> **What you should do**
Exact repetition, pictures omitted: give every record below again.

Saved entries:
:::

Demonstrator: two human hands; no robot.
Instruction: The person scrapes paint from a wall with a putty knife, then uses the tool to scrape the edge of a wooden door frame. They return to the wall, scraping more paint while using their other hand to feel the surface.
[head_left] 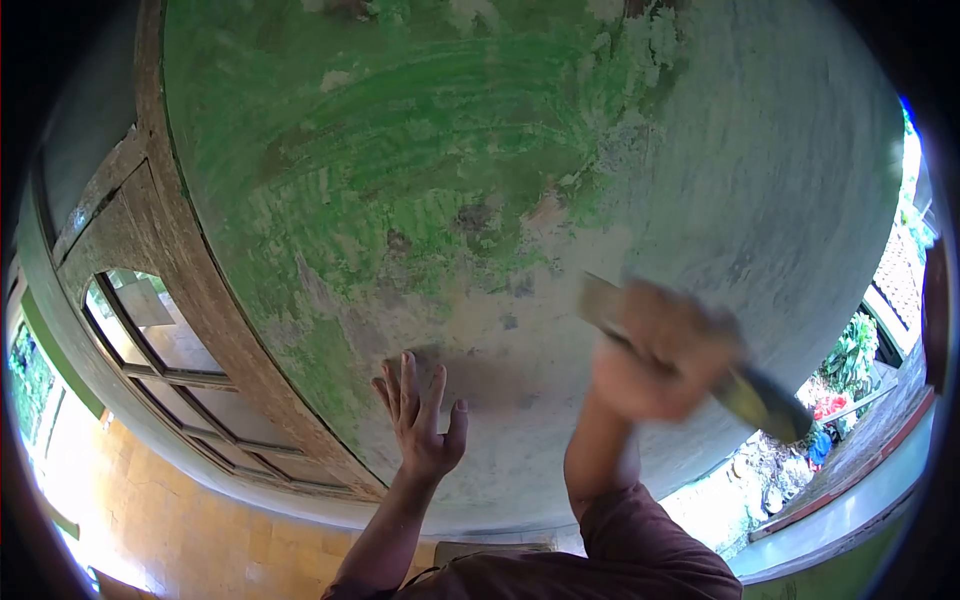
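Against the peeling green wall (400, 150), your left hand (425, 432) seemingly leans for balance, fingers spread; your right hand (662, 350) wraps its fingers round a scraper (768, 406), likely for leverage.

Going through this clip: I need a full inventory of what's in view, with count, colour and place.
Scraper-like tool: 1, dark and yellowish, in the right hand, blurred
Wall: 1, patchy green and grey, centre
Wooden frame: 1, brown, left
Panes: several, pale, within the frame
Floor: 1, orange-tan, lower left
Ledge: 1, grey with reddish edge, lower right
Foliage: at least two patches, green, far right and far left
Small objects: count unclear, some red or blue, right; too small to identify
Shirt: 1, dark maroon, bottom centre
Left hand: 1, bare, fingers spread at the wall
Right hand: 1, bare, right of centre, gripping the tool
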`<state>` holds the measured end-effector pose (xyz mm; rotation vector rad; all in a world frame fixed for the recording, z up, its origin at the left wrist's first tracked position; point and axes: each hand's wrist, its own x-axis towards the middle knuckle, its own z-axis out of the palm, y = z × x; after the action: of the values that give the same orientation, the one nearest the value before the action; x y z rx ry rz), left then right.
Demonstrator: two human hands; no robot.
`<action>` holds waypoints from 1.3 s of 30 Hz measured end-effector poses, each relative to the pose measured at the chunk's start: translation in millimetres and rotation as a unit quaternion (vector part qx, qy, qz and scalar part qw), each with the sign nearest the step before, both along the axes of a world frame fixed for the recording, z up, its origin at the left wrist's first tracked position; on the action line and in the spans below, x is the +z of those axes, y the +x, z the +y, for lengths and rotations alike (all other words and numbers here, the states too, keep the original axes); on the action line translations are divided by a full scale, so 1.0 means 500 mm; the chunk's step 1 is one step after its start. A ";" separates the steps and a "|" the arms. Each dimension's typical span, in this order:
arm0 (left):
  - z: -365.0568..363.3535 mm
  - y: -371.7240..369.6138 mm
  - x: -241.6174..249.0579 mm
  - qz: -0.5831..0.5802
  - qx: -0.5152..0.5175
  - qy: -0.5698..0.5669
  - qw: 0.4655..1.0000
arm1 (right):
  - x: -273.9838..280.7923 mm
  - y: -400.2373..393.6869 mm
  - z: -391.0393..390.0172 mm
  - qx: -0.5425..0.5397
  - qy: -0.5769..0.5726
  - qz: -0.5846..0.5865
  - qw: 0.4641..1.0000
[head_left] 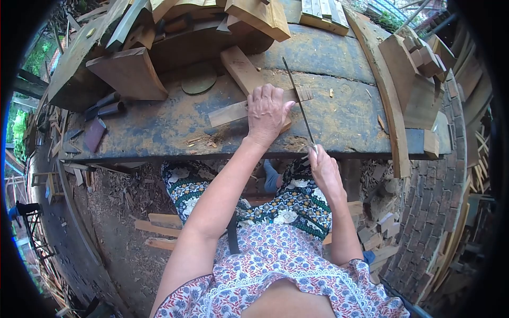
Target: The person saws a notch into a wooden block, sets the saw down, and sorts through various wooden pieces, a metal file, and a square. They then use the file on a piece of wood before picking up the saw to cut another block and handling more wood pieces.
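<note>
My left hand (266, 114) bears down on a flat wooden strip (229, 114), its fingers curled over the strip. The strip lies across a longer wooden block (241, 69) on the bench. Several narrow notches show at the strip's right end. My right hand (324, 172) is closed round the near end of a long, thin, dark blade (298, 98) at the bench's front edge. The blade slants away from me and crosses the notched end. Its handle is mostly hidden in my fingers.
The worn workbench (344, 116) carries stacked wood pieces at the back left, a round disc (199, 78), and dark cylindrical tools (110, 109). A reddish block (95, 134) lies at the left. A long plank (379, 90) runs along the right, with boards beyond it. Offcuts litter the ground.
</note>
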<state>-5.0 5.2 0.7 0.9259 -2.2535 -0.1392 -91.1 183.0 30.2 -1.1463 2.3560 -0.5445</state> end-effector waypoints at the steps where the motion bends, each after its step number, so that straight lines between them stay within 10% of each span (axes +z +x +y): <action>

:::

> **Answer for the task**
Demonstrator: two human hands; no robot.
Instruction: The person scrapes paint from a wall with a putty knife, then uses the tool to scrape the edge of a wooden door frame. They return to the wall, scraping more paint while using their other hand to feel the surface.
[head_left] 
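Against the peeling green wall (400, 150), your left hand (425, 432) seemingly leans for balance, fingers spread; your right hand (662, 350) wraps its fingers round a scraper (768, 406), likely for leverage.

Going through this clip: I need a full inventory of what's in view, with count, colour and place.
Scraper-like tool: 1, dark and yellowish, in the right hand, blurred
Wall: 1, patchy green and grey, centre
Wooden frame: 1, brown, left
Panes: several, pale, within the frame
Floor: 1, orange-tan, lower left
Ledge: 1, grey with reddish edge, lower right
Foliage: at least two patches, green, far right and far left
Small objects: count unclear, some red or blue, right; too small to identify
Shirt: 1, dark maroon, bottom centre
Left hand: 1, bare, fingers spread at the wall
Right hand: 1, bare, right of centre, gripping the tool
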`<state>` holds the measured end-effector pose (xyz mm; rotation vector rad; all in a world frame fixed for the recording, z up, its origin at the left wrist's first tracked position; point and axes: each hand's wrist, its own x-axis towards the middle knuckle, its own z-axis out of the palm, y = z × x; after the action: of the values that give the same orientation, the one nearest the value before the action; x y z rx ry rz), left then right.
Demonstrator: two human hands; no robot.
`<action>` holds waypoints from 1.3 s of 30 Hz measured end-effector poses, each relative to the pose measured at the chunk's start: translation in millimetres and rotation as a unit quaternion (vector part qx, qy, qz and scalar part qw), each with the sign nearest the step before, both along the axes of a world frame fixed for the recording, z up, its origin at the left wrist's first tracked position; on the action line and in the spans below, x is the +z of those axes, y the +x, z the +y, for lengths and rotations alike (all other words and numbers here, the states too, keep the original axes); on the action line translations are divided by a full scale, so 1.0 means 500 mm; the chunk's step 1 is one step after its start. A ";" separates the steps and a "|" the arms. Each dimension's typical span, in this order:
arm0 (left):
  - z: -365.0568..363.3535 mm
  - y: -371.7240..369.6138 mm
  - x: -241.6174..249.0579 mm
  - qz: -0.5831..0.5802
  - qx: -0.5152..0.5175
  - qy: -0.5698..0.5669
  - qw: 0.4655..1.0000
arm1 (right):
  - x: -273.9838..280.7923 mm
  - y: -400.2373..393.6869 mm
  - z: -391.0393..390.0172 mm
  - qx: -0.5425..0.5397
  - qy: -0.5769..0.5726
  - qz: -0.5846..0.5865
  - qw: 0.4641..1.0000
[head_left] 
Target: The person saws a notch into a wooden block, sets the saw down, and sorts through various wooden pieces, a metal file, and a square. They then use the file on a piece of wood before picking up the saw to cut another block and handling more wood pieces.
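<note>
My left hand (266, 114) bears down on a flat wooden strip (229, 114), its fingers curled over the strip. The strip lies across a longer wooden block (241, 69) on the bench. Several narrow notches show at the strip's right end. My right hand (324, 172) is closed round the near end of a long, thin, dark blade (298, 98) at the bench's front edge. The blade slants away from me and crosses the notched end. Its handle is mostly hidden in my fingers.
The worn workbench (344, 116) carries stacked wood pieces at the back left, a round disc (199, 78), and dark cylindrical tools (110, 109). A reddish block (95, 134) lies at the left. A long plank (379, 90) runs along the right, with boards beyond it. Offcuts litter the ground.
</note>
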<state>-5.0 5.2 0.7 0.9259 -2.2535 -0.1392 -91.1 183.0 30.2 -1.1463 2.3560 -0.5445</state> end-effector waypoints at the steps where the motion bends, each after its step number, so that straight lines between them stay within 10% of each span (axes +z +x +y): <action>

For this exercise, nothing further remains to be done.